Why Pipeline Lineage Is Not Decision Provenance
A common confusion is treating Dagster asset lineage as compliance evidence. Lineage shows that asset A was produced from inputs B and C using job D at time T — useful for operational debugging and reproducibility, but insufficient for regulatory accountability. When a regulator asks why an AI agent inside a Dagster job approved a specific loan, denied a specific insurance claim, or escalated a specific clinical alert, the required answer is the decision-level reasoning chain — not the pipeline metadata. Lineage tells the auditor that the model ran. The auditor needs to know what the model decided, why, and whether the same input would produce the same decision today. Tenet captures decision provenance; Dagster captures execution lineage. Both are needed for regulated AI.

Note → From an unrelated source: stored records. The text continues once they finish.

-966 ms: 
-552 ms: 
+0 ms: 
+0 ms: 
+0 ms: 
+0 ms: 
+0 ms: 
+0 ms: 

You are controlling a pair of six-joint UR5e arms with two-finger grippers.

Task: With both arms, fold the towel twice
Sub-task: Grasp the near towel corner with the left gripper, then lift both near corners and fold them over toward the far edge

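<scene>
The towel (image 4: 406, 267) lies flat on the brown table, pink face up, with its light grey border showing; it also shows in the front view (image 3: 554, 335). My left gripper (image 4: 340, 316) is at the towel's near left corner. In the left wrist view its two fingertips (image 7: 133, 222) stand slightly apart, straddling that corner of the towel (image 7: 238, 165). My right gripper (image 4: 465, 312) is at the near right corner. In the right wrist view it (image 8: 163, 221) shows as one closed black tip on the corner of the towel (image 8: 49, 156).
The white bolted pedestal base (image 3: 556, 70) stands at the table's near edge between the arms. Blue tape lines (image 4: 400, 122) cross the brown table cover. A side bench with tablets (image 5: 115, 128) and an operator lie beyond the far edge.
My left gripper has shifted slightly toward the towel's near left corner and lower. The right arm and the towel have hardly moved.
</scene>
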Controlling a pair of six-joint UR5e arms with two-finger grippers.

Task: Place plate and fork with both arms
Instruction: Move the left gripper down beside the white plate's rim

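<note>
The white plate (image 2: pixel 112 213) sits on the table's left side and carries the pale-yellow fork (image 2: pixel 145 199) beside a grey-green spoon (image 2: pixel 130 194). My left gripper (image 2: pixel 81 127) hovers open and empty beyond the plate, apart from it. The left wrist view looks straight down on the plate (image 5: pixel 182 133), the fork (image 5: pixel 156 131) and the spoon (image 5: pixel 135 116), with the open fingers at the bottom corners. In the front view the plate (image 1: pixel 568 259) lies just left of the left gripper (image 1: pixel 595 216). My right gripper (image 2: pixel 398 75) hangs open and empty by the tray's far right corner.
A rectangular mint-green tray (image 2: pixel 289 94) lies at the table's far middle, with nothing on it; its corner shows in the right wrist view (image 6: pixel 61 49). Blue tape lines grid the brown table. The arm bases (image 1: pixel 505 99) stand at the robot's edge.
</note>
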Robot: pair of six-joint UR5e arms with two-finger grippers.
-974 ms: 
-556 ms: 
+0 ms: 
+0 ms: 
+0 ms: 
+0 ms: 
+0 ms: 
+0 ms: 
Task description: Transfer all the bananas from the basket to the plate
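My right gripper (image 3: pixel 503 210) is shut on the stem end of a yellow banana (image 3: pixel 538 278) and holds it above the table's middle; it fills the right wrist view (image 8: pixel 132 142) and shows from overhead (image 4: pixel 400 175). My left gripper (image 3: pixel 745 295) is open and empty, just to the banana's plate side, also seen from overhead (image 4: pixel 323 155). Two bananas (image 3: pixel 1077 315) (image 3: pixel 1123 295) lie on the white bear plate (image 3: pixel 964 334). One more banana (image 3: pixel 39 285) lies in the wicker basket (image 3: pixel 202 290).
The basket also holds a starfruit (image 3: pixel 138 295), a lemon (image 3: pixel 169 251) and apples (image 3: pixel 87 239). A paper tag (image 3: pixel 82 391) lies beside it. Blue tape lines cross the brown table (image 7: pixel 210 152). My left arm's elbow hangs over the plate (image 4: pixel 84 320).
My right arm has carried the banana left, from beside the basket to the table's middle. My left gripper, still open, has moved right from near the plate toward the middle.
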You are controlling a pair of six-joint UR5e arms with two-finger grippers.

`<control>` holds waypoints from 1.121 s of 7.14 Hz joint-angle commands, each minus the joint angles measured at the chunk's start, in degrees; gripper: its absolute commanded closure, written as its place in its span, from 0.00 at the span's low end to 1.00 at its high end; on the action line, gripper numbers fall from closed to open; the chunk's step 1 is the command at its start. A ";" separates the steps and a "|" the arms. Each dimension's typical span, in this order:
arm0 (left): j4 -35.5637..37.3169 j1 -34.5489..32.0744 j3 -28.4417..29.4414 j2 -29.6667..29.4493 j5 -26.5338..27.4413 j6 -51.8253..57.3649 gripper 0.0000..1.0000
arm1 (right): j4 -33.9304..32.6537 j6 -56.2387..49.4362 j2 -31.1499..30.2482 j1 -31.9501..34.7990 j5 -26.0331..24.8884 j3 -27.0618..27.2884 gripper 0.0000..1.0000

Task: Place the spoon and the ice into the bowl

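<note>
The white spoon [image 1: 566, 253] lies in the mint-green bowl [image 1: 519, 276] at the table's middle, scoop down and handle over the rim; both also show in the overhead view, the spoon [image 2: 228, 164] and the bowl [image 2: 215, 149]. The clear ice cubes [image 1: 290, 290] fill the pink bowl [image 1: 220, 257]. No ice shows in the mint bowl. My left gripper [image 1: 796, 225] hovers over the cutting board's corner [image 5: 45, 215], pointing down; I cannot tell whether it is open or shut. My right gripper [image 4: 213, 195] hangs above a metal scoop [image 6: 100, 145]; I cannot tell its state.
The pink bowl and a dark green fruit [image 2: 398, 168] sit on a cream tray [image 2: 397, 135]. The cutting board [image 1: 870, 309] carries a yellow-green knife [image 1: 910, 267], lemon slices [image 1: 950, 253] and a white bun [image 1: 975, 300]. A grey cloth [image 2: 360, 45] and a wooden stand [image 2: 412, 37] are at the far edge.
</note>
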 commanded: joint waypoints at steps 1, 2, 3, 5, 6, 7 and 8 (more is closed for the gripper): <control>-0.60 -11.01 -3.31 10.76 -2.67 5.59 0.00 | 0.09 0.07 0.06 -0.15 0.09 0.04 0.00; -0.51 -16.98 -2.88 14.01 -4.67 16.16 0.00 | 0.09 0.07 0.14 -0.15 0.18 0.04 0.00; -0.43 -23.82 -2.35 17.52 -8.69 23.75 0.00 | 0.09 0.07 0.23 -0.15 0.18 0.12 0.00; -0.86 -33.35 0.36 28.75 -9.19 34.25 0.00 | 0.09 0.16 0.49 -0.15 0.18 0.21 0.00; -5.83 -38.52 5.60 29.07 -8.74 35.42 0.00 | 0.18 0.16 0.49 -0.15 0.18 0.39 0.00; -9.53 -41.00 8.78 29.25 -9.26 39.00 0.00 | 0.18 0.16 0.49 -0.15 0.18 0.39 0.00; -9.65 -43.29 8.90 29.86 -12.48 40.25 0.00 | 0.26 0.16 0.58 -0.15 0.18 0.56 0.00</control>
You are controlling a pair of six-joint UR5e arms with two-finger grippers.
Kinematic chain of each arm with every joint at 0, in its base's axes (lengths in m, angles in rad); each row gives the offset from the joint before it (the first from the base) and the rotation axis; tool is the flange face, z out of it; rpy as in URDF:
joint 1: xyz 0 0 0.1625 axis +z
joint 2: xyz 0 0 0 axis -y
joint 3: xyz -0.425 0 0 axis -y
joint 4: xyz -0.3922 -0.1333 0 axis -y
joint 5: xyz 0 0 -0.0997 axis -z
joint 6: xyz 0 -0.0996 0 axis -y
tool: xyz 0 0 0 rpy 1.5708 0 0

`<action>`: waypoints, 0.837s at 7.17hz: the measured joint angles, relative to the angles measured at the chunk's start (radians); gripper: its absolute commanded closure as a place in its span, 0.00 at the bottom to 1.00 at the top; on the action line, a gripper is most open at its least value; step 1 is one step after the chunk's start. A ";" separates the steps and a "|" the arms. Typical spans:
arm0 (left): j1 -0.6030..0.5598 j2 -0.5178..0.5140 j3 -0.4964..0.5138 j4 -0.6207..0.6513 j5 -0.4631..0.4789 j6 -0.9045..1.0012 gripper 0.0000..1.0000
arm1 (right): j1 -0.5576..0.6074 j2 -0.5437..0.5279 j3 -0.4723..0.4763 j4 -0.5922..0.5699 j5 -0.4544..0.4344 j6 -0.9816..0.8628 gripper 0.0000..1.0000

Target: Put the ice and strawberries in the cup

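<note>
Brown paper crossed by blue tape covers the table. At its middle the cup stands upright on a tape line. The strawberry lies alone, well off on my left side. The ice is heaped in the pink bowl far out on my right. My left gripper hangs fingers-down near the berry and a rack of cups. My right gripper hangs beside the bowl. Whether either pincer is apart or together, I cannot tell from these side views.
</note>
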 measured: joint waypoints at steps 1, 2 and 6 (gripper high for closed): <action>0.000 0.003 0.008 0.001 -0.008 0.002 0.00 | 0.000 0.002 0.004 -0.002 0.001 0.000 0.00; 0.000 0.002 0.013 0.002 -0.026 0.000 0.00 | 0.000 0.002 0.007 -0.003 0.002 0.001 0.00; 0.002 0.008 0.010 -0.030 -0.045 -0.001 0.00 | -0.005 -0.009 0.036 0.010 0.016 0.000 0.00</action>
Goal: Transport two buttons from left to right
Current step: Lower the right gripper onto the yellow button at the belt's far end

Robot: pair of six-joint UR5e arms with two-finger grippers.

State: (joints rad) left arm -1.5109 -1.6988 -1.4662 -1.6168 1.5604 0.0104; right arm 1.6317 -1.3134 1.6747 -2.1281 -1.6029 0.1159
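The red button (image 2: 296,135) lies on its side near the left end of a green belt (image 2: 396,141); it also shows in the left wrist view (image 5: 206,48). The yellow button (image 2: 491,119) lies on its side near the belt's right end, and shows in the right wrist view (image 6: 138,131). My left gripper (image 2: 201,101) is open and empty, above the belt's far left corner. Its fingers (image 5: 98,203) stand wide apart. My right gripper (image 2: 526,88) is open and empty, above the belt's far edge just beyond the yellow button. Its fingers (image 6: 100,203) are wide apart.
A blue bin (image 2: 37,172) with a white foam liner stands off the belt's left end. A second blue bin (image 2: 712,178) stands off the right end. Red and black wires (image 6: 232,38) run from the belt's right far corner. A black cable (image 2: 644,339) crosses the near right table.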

When to Choose Tenet AI Over Building Custom Logging
Teams running AI agents inside Dagster pipelines often start with custom logging: a try-except block around the agent call, structured logs into S3 or BigQuery, and a periodic batch job to extract decision-relevant fields. This approach scales poorly: logs are mutable, lack cryptographic integrity, are not formatted for external auditor consumption, and require ongoing engineering investment as compliance frameworks evolve (EU AI Act revisions, NIST AI RMF updates, state regulations like NYC Local Law 144 and Colorado SB 205). Tenet replaces months of custom build with a 2-line SDK integration and ongoing compliance updates maintained centrally. Custom logging is the right choice only when AI decisions have no regulatory exposure — for fintech, healthtech, legaltech, insurtech, the cost of compliance gaps exceeds the cost of Tenet by orders of magnitude.
Architecture: Dagster + Tenet Together
A reference architecture for compliance-regulated AI on Dagster: Dagster orchestrates the pipeline with software-defined assets representing input data, intermediate features, agent decisions, and downstream actions; inside each agent-decision asset, the Ghost SDK captures the full decision record to Tenet asynchronously; Dagster lineage tracks WHICH assets were produced, while Tenet captures WHY each agent decision within those assets was made; on regulatory inquiry, the compliance team pulls Dagster lineage for execution chronology and Tenet decision records for individual decision justification. The two systems are independent and non-blocking — Ghost SDK adds under 5ms of overhead via fire-and-forget async writes, never blocking pipeline execution or affecting Dagster SLA metrics.
Dagster vs Tenet AI: Summary
Dagster answers "what ran, when, with what inputs, producing what outputs?" — the execution control plane for ML and AI pipelines. Tenet AI answers "why did the agent inside the pipeline make this specific business decision, and would it decide the same way today?" — the decision compliance plane for regulated AI. For fintech, healthtech, legaltech, and insurtech teams running AI agents in production, both are typically required. Choose Dagster for pipeline orchestration. Choose Tenet AI for decision accountability and auditor-ready compliance evidence.